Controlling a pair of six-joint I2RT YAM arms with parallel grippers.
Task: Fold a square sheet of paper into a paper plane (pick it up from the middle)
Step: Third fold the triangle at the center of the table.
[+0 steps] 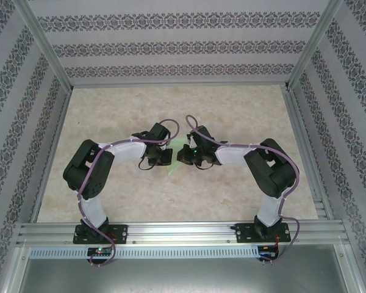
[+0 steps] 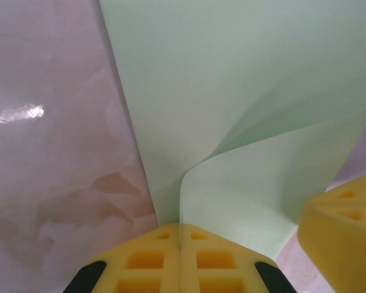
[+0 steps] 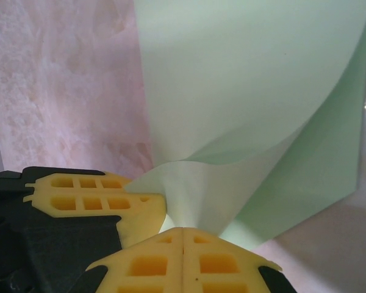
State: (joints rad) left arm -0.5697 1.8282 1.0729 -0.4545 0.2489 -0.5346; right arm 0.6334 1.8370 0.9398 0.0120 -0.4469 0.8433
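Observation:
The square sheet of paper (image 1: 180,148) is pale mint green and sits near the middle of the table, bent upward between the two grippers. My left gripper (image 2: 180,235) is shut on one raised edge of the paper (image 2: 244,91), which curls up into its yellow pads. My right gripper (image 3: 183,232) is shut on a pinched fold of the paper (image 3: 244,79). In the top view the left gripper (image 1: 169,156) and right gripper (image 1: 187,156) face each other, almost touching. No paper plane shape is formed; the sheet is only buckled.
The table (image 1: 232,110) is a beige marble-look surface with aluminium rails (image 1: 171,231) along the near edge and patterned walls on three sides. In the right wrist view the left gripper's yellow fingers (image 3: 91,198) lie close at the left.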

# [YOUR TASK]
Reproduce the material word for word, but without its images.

# [SOLUTION FOR THIS TASK]
Controlling a pair of six-joint I2RT YAM arms with parallel grippers.
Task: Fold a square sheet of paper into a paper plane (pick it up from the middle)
Step: Third fold the triangle at the center of the table.
[+0 steps] 
[+0 steps] 
[+0 steps] 
State: (joints rad) left arm -0.5697 1.8282 1.0729 -0.4545 0.2489 -0.5346; right arm 0.6334 1.8370 0.9398 0.0120 -0.4469 0.8433
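Observation:
The square sheet of paper (image 1: 180,148) is pale mint green and sits near the middle of the table, bent upward between the two grippers. My left gripper (image 2: 180,235) is shut on one raised edge of the paper (image 2: 244,91), which curls up into its yellow pads. My right gripper (image 3: 183,232) is shut on a pinched fold of the paper (image 3: 244,79). In the top view the left gripper (image 1: 169,156) and right gripper (image 1: 187,156) face each other, almost touching. No paper plane shape is formed; the sheet is only buckled.
The table (image 1: 232,110) is a beige marble-look surface with aluminium rails (image 1: 171,231) along the near edge and patterned walls on three sides. In the right wrist view the left gripper's yellow fingers (image 3: 91,198) lie close at the left.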

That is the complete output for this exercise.